=== TASK GOAL ===
Look below for the line containing "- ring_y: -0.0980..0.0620"; from there through the line containing "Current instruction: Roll", both lines included, please set down each line exactly and nothing else.

=== GIVEN INFORMATION ===
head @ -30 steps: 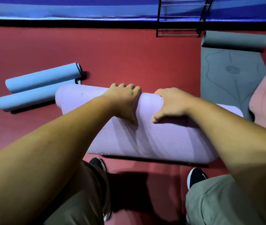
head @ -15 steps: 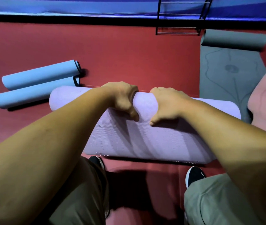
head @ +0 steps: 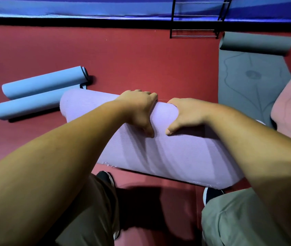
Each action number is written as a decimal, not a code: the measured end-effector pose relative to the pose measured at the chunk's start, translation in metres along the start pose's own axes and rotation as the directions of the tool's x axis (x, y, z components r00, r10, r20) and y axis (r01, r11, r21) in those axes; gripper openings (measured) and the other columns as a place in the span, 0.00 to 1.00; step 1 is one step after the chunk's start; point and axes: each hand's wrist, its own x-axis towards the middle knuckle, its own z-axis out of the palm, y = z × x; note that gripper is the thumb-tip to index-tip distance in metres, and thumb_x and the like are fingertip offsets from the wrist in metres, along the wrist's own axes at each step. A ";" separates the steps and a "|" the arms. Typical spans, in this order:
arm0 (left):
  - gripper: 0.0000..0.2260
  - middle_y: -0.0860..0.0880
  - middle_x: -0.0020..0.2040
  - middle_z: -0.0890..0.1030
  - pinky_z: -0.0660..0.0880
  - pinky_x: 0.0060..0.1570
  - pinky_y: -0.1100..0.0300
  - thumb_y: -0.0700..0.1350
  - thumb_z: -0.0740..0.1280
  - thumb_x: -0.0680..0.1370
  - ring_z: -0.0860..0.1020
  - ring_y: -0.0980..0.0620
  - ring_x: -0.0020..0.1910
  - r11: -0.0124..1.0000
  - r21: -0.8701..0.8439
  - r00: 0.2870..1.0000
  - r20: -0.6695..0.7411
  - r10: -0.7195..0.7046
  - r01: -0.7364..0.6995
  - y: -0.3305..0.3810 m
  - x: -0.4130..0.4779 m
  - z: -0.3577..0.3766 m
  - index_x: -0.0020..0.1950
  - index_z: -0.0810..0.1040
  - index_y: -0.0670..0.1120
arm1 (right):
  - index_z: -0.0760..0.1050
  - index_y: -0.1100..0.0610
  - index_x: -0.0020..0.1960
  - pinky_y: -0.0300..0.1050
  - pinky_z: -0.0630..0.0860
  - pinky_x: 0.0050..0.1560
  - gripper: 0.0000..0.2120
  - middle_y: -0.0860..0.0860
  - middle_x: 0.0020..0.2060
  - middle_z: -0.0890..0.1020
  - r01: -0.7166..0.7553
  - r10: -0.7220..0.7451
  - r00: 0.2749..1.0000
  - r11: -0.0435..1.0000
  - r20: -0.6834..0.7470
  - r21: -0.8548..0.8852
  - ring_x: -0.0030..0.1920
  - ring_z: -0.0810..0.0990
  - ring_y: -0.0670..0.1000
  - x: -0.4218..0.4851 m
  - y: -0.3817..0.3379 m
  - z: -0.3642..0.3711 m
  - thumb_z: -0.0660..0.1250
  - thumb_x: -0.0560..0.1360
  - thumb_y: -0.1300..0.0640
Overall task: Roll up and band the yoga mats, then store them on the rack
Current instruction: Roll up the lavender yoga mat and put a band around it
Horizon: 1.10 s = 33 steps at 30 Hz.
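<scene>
Left hand point(head: 137, 110), right hand point(head: 188, 114) apparently grip purple mat point(head: 176, 155).

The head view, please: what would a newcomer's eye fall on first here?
Both hands grip the fat rolled purple mat lying across the red floor in the centre, the left hand beside the right hand on its top. Two blue rolls lie to its left, and a half-unrolled grey mat stretches at the right near a black rack.

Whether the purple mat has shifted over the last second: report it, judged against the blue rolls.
No clear move. The purple mat keeps its left end just in front of the nearer blue roll's right end, as before.
</scene>
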 end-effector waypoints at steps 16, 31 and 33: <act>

=== ANSWER TO THIS PROBLEM ===
  - ring_y: -0.0980..0.0620
  - ring_x: -0.0020..0.1910
  - r11: -0.0124..1.0000
  - r21: -0.8701..0.8439
  - r00: 0.2870..1.0000
  - r20: -0.6695..0.7411
  - r10: -0.7195..0.7046
  - r01: -0.7364..0.6995
  - y: -0.3305..0.3810 m
  - x: -0.4130..0.4779 m
  - z: -0.3577..0.3766 m
  - index_x: -0.0020..0.1950
  - index_z: -0.0810..0.1040
  - index_y: -0.0670..0.1120
arm1 (right):
  - index_z: -0.0760..0.1050
  - index_y: -0.1100..0.0610
  - index_x: -0.0020..0.1960
  - pinky_y: -0.0300..0.1050
  - pinky_z: -0.0630..0.0860
  - pinky_x: 0.0050..0.1560
  - gripper: 0.0000..0.2120
  - middle_y: -0.0860..0.0860
  - middle_x: 0.0020..0.2060
  - middle_z: -0.0890..0.1020
  - r01: -0.7166..0.7553
  - r10: -0.7220..0.7451
  - r00: 0.2749..1.0000
  - r11: -0.0435..1.0000
  - r20: -0.6834..0.7470
  - r21: -0.8548..0.8852
  - ring_x: -0.0030..0.1920
  - ring_z: -0.0810..0.0990
  - ring_y: -0.0670..0.1000
  - x: -0.4218..0.4851 m
  - y: -0.3817..0.3379 m
  - z: -0.3642..0.3711 m
  - thumb_z: -0.0660..0.1250
  - thumb_x: -0.0560..0.1360
  - thumb_y: -0.1300..0.0640
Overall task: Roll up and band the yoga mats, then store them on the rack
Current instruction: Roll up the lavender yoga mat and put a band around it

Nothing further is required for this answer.